Un film très émouvant, qui raconte un monde (ancien?) de drames. Et pourtant c'est profond, optimiste et plein d'enthousiasme. Très bien joué par tous mais porté par une Laure CALAMY éblouissante.
Des longueurs mais c'est intéressant de connaître ces actions pré loi Veil, de rappeler combien les femmes étaient victimes et traitées en mineures. Actrices excellentes.
Le troisième long-métrage de Blandine Lenoir, sorti en 2022, explore le combat des femmes pour l’avortement un an avant la promulgation de la loi Veil. Avec quelques scènes éprouvantes mais nécessaires, le récit montre l’engagement personnel d’une mère de famille (Laure Calamy) directement concernée par cette intervention jugée alors illégale. Entre son don pour les autres et le sacrifice de soi, son parcours permet de mesurer le conservatisme de la société de l’époque où tout ce qui a trait à l’émancipation de la femme est tabou. A la fois pédagogique et politique, mais également suffisamment léger par moment pour mieux détendre l’atmosphère, le scénario bénéficie d’une belle écriture. Bref, un film engagé et féministe dans sa dimension la plus noble.

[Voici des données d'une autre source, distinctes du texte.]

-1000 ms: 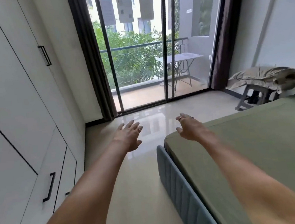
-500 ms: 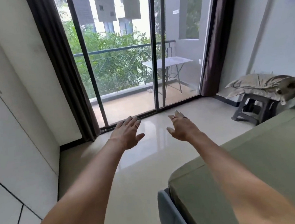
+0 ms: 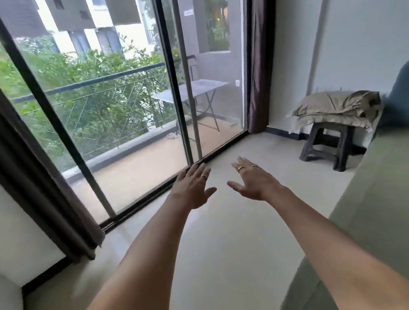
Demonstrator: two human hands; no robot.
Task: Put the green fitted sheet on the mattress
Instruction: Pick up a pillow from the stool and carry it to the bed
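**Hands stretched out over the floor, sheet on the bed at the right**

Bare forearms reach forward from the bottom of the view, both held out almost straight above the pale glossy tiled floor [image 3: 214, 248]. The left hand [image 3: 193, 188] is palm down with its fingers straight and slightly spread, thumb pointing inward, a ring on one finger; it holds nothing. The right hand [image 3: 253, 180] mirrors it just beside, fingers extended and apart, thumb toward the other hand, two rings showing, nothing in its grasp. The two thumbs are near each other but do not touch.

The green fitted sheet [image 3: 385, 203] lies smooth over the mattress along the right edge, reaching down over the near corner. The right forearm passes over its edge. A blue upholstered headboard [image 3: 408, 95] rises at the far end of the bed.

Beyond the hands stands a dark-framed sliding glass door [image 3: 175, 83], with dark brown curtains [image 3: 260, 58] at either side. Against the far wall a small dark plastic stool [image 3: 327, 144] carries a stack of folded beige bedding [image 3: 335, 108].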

Je m’attendais à rien concernant ce film ; récupérant les thèmes évidents du film que j’ai trouvé décevant “Simone, le voyage du siècle” ; j’étais un peu sceptique. Et pourtant j’ai sincèrement trouvé le film bien malgré quelques failles. Le scénario est très honnête et la mise en scène est brutale mais il n’en reste pas moins long avec des moments de creux contingents.
Il est vrai que le scénario est touchant du début jusqu’à la fin mais il est aussi vrai que le rythme est extrêmement lent, ce qui pourrait devenir ennuyeux à la longue. Malgré tout, le récit reste très intéressant mais je trouve tout de même que les 20 dernières minutes ne sont pas nécessaires et servent juste à rajouter une couche didactique à leur propos. Effectivement, le film est globalement didactique mais n’en fait pas trop, c’est-à-dire que j’ai pas eu l’impression que l’on m’enfonçait des idéaux (nobles et évidentes) à coup de marteau dans le crâne. D’autant plus que les dialogues sont très naturels (excepté la dernière séquence qui paraît trop écrite), et les protagonistes ont vraiment de belles évolutions. L’histoire nous fait une énorme mosaïque des cas de figures d’avortement dont les femmes ont fait face.

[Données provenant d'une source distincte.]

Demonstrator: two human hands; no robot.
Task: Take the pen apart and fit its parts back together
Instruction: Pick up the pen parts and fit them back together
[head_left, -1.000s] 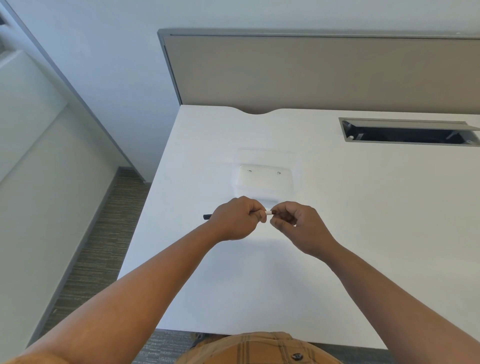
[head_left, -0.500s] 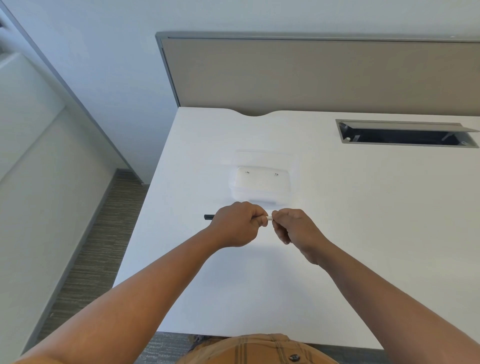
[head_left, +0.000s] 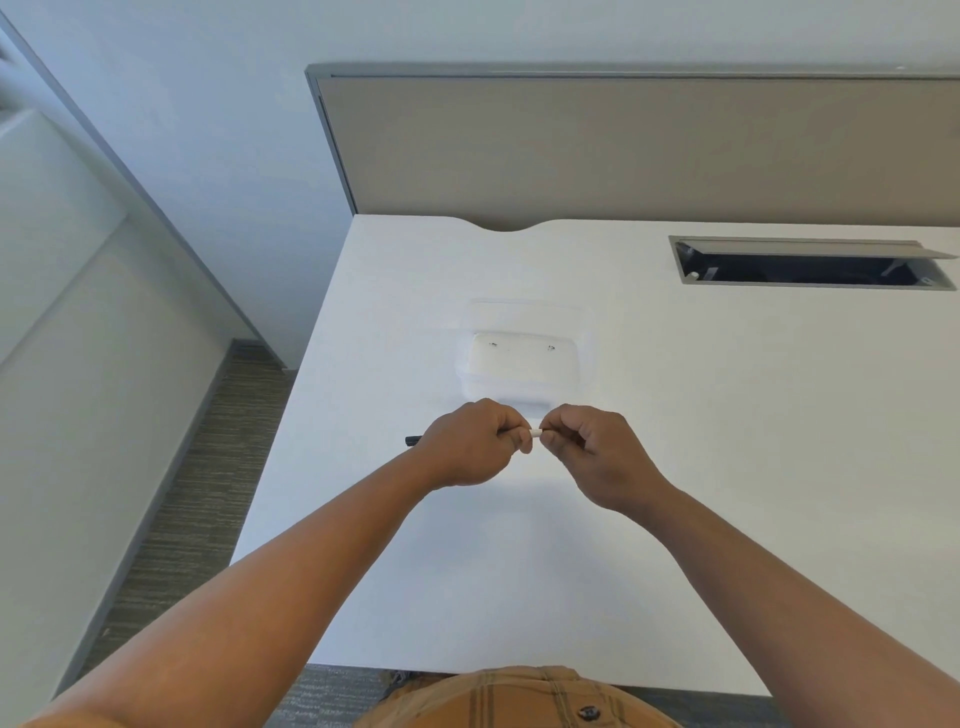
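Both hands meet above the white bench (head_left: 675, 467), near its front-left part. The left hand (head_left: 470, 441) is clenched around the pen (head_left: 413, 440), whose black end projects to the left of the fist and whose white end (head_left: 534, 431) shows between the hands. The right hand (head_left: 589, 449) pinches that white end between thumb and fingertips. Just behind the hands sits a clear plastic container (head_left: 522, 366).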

La mise en scène ne préfère pas faire de belles images, simplement pour faire de belles images ; elle presque brute ; je trouve qu’elle manque de poésie et c’est en ça qu’elle est ennuyante, elle n’est pas assez stimulante. Mais au moins la moindre ambition visuelle est forte et se mémorise bien. Du point de vue de la musique, il n’y a pas grand chose ; voire rien du tout ; la musique apparaît très peu de fois, mais elle est très chouette mais je la trouve trop peu marquante. Mais en soi, la réalisation est vraiment qualitative et montre énormément de symbolisme dans ses plans ; et la photographie est concrètement très belle. Elle manque juste de développement de décors et de présence musicale.
C’est sans grande surprise que je compte recommander ce film qui propose une anthologie de situation lié à l’avortement avant la loi Veil. Le scénario est bon et la réalisation n’en est pas moins, simplement il y a quelques longueurs surtout vers la fin. Mais globalement, rien de dérangeant.